> _Stored records_:
========================================

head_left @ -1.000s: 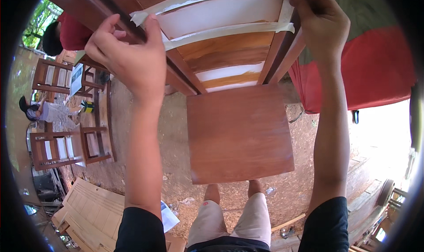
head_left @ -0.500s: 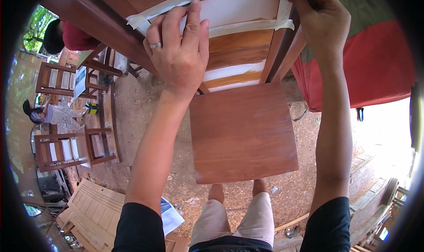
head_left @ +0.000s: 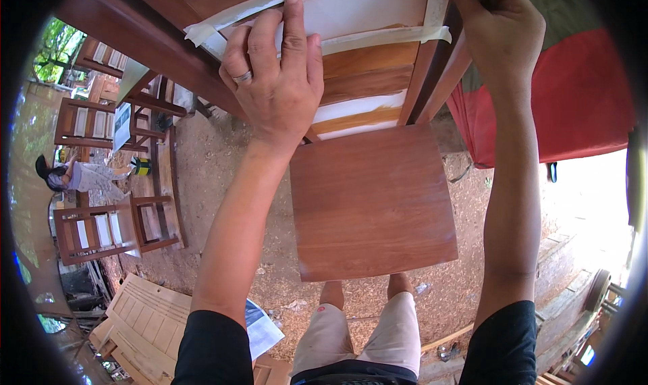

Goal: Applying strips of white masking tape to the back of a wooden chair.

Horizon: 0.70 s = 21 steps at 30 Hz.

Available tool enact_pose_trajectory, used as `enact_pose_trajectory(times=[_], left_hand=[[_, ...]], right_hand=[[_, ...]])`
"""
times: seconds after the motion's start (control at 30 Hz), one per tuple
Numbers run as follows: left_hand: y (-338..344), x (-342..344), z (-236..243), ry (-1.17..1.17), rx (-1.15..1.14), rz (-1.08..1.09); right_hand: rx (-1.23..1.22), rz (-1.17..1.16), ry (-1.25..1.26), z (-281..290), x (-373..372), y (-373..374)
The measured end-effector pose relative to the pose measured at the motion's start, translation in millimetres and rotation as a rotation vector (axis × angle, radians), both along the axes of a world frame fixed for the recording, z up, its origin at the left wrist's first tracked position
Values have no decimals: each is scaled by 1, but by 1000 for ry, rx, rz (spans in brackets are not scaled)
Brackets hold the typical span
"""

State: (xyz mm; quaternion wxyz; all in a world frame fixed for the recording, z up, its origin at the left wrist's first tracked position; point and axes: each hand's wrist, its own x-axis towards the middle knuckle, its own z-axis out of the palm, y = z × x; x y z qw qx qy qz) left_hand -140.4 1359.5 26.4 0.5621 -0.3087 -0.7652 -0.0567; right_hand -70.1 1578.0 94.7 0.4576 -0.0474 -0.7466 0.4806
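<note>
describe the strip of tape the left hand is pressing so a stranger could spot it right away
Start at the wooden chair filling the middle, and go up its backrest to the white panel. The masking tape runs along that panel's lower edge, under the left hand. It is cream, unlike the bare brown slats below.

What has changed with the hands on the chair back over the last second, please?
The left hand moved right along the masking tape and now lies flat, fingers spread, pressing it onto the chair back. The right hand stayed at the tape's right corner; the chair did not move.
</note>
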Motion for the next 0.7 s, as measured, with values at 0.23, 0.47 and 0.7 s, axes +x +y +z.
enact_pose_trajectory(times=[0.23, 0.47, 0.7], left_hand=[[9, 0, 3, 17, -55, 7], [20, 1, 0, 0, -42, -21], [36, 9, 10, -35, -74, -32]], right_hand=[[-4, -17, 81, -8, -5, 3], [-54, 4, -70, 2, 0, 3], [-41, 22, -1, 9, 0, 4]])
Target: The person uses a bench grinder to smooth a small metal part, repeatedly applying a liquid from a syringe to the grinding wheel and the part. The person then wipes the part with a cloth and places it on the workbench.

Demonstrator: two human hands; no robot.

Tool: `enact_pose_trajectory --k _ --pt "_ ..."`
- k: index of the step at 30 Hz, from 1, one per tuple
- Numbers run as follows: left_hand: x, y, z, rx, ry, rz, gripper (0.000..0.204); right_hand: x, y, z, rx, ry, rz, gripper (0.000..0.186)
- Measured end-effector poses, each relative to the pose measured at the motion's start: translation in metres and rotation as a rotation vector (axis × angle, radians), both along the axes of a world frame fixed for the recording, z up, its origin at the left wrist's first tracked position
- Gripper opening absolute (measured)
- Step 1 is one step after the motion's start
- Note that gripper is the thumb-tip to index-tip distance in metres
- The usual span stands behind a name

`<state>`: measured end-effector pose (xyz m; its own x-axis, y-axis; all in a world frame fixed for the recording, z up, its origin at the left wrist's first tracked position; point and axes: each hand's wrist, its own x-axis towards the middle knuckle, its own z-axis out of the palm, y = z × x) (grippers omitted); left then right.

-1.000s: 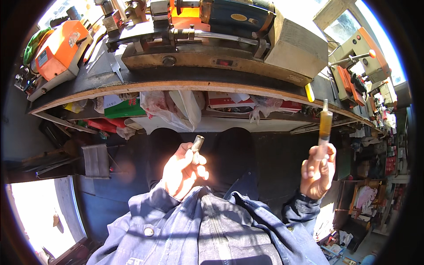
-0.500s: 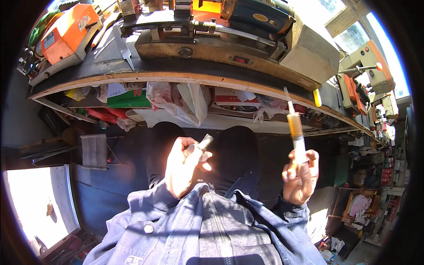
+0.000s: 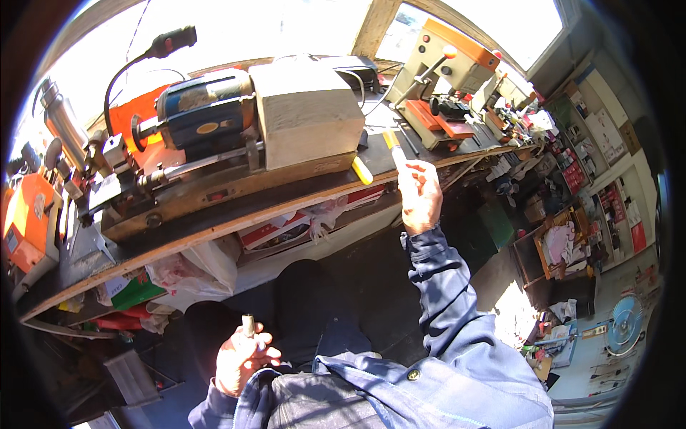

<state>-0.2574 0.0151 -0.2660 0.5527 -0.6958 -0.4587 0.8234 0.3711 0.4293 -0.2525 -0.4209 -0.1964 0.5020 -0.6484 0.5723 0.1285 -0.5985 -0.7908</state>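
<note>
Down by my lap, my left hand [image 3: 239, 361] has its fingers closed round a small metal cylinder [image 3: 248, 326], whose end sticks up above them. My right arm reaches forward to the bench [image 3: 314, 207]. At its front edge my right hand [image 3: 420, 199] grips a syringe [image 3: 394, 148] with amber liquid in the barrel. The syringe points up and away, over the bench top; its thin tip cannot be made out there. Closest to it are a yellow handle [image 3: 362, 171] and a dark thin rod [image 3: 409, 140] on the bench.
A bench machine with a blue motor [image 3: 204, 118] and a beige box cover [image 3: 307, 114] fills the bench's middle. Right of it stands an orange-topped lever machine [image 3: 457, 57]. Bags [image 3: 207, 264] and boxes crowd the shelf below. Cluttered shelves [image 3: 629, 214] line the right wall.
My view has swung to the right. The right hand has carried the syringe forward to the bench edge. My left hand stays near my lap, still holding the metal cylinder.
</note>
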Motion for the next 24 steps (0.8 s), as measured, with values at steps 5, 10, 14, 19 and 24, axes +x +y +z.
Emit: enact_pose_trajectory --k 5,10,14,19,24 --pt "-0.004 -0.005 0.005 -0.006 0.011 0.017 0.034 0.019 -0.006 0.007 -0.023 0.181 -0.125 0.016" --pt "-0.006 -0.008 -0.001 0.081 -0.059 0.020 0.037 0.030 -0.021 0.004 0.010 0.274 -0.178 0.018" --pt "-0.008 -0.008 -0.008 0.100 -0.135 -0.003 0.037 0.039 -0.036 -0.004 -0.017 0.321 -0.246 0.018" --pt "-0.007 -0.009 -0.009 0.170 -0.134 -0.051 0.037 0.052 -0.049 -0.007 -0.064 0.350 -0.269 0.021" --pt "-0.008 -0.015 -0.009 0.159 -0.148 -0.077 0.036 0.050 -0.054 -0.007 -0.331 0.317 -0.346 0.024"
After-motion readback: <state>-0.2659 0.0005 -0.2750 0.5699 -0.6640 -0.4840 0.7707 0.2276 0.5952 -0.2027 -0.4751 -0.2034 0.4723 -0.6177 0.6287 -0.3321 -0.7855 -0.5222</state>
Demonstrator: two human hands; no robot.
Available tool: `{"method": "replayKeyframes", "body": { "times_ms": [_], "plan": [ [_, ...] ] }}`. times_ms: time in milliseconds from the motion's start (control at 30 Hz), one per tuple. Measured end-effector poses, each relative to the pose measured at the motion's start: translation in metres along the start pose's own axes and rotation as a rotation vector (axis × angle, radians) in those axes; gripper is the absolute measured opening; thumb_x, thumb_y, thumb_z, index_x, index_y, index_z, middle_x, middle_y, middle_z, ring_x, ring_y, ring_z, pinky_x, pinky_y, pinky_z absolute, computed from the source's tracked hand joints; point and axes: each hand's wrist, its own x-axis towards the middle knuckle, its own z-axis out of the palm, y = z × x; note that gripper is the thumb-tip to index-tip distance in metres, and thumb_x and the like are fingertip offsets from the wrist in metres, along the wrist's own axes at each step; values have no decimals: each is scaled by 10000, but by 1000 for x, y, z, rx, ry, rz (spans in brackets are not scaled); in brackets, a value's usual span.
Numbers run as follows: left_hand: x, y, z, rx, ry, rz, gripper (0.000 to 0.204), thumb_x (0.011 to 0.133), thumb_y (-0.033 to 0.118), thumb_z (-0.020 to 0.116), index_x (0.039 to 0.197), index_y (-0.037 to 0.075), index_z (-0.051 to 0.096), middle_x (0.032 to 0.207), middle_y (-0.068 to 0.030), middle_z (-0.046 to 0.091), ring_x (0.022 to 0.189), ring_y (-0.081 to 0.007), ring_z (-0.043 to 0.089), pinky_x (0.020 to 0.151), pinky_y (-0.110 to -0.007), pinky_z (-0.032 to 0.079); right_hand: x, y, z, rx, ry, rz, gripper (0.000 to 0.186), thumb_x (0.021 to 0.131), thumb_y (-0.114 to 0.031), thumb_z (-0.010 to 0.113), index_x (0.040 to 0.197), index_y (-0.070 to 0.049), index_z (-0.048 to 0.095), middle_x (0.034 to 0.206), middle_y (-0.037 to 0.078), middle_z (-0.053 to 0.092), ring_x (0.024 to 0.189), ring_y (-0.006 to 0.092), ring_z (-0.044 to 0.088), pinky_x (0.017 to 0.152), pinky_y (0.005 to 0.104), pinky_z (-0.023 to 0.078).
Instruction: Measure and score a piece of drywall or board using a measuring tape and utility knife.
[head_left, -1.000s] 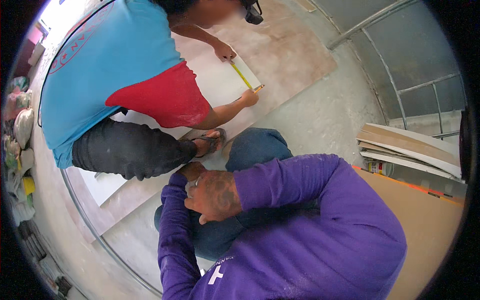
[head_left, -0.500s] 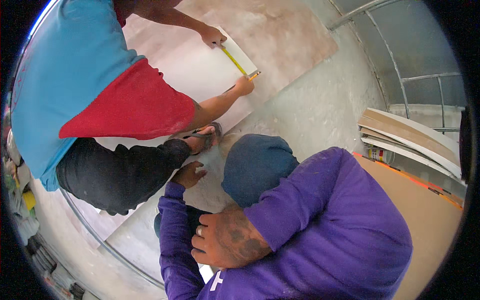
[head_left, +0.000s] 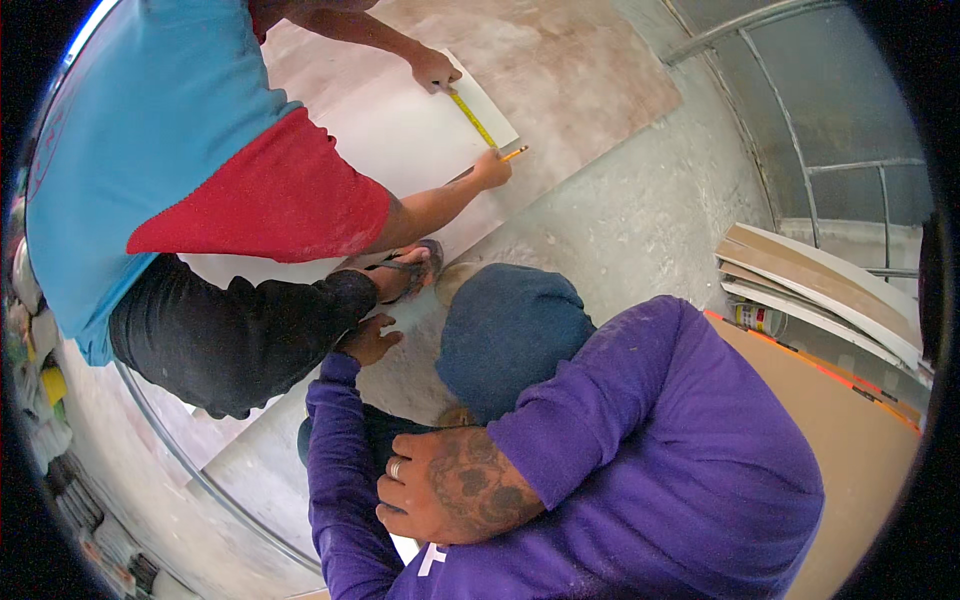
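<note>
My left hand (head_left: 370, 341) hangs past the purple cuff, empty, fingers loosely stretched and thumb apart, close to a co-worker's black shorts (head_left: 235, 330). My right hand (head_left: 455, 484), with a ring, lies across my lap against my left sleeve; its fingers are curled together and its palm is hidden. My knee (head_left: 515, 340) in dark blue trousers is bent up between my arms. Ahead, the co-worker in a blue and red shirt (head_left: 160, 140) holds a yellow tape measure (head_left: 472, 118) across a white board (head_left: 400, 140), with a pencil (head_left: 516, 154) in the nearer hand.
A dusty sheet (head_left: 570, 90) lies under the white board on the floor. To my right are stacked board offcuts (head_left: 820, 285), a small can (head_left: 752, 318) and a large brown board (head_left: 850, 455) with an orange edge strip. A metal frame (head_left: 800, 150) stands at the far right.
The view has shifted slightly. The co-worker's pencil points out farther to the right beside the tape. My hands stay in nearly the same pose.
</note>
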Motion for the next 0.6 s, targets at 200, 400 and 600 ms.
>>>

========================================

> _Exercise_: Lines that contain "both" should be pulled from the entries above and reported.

> _Reply_:
The measured end-effector pose relative to the pose measured at the motion's start, translation in millimetres and rotation as a rotation vector (axis × angle, radians), both along the axes of a world frame fixed for the recording, z up, its origin at the left wrist's first tracked position
- Measured end-effector poses, each relative to the pose measured at the motion's start: translation in metres and rotation as a rotation vector (axis × angle, radians), both along the axes of a world frame fixed for the recording, z up, its origin at the left wrist's first tracked position

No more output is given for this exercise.